The Minnesota Vikings have made a number of shrewd moves throughout the 2014 offseason, both in free agency and the 2014 NFL Draft. However, the re-signing of defensive end Everson Griffen was not one of them.
Griffen received a five-year, $42.5 million contract from the Vikings this offseason. To put this into perspective, Griffen is now the sixth highest paid defensive end in the NFL in terms of total contract value. His contract is comparable to the contracts of players such as Cameron Wake or Trent Cole.
While Griffen has shown flashes of being an above average – possibly even an elite – NFL player, he has never been a full-time starter in the league. Therefore, his contract should not reflect those of veteran, above-average NFL starters such as Wake or Cole.
The most concerning piece of Griffen’s contract is the amount of guaranteed money he received. Griffen will receive $19.8 million in guaranteed money, 46.6 percent of his total contract, over the course of the next five seasons. When elite defensive end Mario Williams signed his mega-deal with the Buffalo Bills, he received $24.9 million in guaranteed money, roughly a fourth of his total contract.
Charles Johnson, a Carolina Panthers defensive end, currently plays under a six-year, $76 million contract. While Johnson has been a productive NFL player, he is certainly not worth this type of money. In fact, many analysts have argued that this is one of the worst current NFL contracts. Griffen’s contract may not have a comparable per-year or total value to that of Johnson’s, but the guaranteed money per year is very similar.

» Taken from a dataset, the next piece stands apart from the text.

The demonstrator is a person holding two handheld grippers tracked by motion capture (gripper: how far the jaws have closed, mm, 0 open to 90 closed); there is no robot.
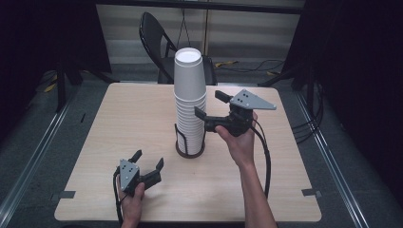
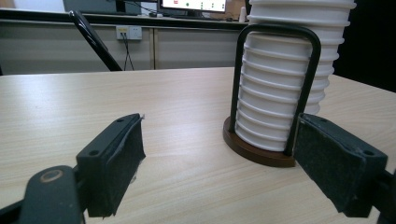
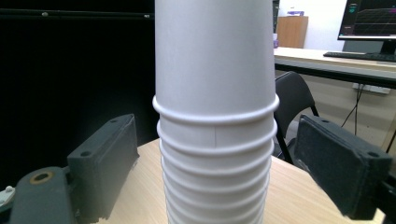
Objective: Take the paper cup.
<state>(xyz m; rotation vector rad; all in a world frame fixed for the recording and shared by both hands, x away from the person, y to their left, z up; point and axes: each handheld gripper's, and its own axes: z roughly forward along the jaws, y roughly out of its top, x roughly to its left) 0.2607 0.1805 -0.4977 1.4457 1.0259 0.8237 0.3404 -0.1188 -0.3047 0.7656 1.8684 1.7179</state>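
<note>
Black folding chair (image 1: 157, 45) beyond the light wooden table (image 1: 119, 123), monitor (image 3: 371, 21) on a desk

A lab recording bay, not a home.

You work at a pale wood-grain square table (image 1: 142, 123) ringed by black curtains (image 1: 43, 38); a black folding chair (image 1: 154, 38) stands top centre, cables (image 1: 247, 64) trail on the grey floor, and lit computer monitors (image 3: 371, 21) sit upper right.
</note>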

When Michael Johnson signed with the Tampa Bay Buccaneers, the Vikings panicked and offered Griffen too lucrative of a contract. In return, the Vikings’ assured themselves of keeping “their guy,” but may have hindered their future to some extent. Griffen’s contract will hit the Vikings’ cap to the tune of $8.2 million from 2014-2017, and then $9.7 million in 2018, so the team better hope he can fulfill his contract to some extent.